• Task brief: Exactly the lines below from the one with "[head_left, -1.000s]" up to and including the one with "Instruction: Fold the" make up the answer, with nothing else added.

--*--

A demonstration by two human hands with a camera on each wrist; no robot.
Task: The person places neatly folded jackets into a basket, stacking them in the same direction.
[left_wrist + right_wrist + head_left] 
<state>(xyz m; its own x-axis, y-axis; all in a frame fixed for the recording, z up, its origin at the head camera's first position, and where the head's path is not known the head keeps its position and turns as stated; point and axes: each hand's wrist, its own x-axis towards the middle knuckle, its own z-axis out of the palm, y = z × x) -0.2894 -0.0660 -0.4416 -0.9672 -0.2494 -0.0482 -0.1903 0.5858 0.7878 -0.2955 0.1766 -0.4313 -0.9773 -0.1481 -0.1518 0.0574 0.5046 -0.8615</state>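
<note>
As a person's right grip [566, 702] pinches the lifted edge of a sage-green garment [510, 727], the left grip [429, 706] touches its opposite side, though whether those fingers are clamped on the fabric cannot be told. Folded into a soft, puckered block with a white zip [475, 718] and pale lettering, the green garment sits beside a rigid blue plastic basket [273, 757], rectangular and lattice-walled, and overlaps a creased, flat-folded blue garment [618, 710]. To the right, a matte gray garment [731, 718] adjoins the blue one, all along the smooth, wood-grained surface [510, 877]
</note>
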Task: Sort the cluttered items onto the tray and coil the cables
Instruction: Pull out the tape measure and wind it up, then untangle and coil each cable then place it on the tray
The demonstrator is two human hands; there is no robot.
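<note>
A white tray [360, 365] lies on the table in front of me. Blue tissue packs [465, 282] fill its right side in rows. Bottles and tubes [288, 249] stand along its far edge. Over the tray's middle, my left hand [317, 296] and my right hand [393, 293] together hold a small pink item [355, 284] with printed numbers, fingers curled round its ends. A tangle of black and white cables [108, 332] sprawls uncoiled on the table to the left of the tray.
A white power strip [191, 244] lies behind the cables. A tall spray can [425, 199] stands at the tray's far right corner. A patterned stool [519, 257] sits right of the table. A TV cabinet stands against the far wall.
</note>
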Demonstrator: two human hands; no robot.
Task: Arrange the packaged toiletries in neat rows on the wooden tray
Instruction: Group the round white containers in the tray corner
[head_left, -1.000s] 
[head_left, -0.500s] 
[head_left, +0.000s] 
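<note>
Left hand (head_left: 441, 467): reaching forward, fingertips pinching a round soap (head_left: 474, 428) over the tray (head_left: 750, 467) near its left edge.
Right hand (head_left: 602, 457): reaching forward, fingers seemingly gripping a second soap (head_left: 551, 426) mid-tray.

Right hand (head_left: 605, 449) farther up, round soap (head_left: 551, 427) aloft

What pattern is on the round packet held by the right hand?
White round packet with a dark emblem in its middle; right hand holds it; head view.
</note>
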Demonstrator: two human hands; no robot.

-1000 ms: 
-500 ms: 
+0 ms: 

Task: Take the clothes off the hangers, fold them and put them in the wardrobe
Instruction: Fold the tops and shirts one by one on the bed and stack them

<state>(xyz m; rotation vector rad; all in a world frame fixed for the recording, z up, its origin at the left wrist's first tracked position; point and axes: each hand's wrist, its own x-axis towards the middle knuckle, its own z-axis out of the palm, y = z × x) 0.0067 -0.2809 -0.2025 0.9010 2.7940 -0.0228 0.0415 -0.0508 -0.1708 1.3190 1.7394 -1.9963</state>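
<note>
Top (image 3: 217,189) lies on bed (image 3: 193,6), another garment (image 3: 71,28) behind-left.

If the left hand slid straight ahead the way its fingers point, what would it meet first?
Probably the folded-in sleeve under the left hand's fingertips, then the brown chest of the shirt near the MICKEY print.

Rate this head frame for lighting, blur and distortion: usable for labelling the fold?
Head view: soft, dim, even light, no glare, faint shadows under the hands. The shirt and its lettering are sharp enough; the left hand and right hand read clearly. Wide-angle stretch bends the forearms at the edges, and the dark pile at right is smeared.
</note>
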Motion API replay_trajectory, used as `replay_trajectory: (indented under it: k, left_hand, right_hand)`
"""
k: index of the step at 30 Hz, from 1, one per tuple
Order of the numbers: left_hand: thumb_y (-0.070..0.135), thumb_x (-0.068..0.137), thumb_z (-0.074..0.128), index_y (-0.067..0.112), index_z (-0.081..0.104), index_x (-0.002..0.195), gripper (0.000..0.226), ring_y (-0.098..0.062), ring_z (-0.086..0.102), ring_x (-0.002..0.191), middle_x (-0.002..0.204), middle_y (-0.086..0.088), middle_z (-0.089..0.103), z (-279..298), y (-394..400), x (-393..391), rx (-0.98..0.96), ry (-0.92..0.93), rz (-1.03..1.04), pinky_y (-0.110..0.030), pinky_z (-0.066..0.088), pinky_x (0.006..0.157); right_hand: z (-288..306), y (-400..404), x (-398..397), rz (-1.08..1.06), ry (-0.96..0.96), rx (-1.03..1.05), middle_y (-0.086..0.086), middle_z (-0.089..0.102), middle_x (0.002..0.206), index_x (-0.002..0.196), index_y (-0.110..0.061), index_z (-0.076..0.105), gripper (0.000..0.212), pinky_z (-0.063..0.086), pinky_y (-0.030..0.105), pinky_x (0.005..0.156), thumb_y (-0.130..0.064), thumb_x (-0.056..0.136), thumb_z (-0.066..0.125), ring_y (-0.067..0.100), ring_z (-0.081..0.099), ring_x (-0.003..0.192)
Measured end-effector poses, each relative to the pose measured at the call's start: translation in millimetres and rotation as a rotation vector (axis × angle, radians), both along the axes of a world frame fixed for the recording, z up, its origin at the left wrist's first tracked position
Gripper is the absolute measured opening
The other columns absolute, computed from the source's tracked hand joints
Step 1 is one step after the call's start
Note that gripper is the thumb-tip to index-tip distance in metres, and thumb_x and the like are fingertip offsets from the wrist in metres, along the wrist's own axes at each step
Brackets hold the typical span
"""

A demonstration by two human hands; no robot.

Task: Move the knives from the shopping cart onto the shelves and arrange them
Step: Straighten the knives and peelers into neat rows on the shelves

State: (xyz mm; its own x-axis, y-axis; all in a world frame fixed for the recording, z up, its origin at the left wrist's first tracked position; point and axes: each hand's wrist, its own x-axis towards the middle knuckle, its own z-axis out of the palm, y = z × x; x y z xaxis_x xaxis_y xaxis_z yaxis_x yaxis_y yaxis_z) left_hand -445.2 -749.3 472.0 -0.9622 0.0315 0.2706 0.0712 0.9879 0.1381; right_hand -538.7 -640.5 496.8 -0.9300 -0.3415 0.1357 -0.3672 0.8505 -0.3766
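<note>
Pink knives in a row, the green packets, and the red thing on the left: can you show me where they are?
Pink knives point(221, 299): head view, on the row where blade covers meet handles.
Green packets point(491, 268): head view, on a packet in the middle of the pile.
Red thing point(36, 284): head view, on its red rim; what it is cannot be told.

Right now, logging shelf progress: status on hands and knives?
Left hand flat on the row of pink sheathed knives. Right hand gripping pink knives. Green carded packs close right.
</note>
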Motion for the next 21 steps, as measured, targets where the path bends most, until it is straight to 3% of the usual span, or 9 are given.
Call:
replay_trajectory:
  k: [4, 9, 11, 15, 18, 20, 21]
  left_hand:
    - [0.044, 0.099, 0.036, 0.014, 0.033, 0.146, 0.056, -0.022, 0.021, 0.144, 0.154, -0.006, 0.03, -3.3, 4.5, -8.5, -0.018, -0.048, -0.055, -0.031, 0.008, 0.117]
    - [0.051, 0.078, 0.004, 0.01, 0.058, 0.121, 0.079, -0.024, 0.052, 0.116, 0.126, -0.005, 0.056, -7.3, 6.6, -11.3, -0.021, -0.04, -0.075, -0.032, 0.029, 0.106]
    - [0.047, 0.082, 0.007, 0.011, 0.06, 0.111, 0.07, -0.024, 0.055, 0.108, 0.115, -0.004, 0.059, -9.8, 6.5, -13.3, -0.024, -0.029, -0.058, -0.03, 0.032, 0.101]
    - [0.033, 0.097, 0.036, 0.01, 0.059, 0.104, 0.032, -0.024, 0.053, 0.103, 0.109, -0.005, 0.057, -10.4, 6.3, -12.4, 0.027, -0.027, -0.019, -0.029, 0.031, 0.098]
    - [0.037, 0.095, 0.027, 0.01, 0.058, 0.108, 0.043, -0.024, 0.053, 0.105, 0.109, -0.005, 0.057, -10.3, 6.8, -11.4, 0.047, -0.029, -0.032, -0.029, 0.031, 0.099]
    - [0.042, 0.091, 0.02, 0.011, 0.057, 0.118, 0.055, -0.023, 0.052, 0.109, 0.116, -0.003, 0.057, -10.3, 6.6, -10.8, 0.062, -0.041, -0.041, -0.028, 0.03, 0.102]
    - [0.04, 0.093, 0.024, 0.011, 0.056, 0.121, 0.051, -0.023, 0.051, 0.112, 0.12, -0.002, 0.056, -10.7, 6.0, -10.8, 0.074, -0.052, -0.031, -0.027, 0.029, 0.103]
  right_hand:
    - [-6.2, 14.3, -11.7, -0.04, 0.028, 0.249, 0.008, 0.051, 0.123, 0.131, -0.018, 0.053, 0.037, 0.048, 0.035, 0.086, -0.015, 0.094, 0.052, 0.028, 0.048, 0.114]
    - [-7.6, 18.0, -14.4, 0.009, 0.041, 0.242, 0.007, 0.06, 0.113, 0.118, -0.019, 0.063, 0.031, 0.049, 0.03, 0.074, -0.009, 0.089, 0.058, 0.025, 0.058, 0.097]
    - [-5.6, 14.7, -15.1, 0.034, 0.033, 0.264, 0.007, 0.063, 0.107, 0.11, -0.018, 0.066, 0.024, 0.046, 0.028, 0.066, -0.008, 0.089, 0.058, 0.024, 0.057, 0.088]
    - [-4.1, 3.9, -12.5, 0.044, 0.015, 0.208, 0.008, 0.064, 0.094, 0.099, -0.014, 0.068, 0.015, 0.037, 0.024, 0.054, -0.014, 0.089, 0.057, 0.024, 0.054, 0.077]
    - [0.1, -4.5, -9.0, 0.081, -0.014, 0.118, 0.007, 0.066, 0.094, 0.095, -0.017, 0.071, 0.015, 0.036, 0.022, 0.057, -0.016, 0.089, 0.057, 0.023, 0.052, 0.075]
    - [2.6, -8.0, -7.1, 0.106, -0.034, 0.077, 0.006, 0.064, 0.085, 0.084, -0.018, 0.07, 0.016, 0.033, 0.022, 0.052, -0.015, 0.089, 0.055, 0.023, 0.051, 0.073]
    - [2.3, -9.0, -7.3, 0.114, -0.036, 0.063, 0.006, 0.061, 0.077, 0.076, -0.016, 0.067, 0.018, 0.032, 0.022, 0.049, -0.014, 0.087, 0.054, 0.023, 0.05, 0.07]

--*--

• The answer:
[head_left, -1.000s] 
[head_left, -0.500s] 
[head_left, +0.000s] 
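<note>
Left hand (head_left: 441, 467): reaching forward, fingertips pinching a round soap (head_left: 474, 428) over the tray (head_left: 750, 467) near its left edge.
Right hand (head_left: 602, 457): reaching forward, fingers seemingly gripping a second soap (head_left: 551, 426) mid-tray.

Right hand (head_left: 605, 449) farther up, round soap (head_left: 551, 427) aloft

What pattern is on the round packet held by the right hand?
White round packet with a dark emblem in its middle; right hand holds it; head view.
</note>
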Demonstrator: two human hands; no robot.

-1000 ms: 
-500 ms: 
+0 ms: 

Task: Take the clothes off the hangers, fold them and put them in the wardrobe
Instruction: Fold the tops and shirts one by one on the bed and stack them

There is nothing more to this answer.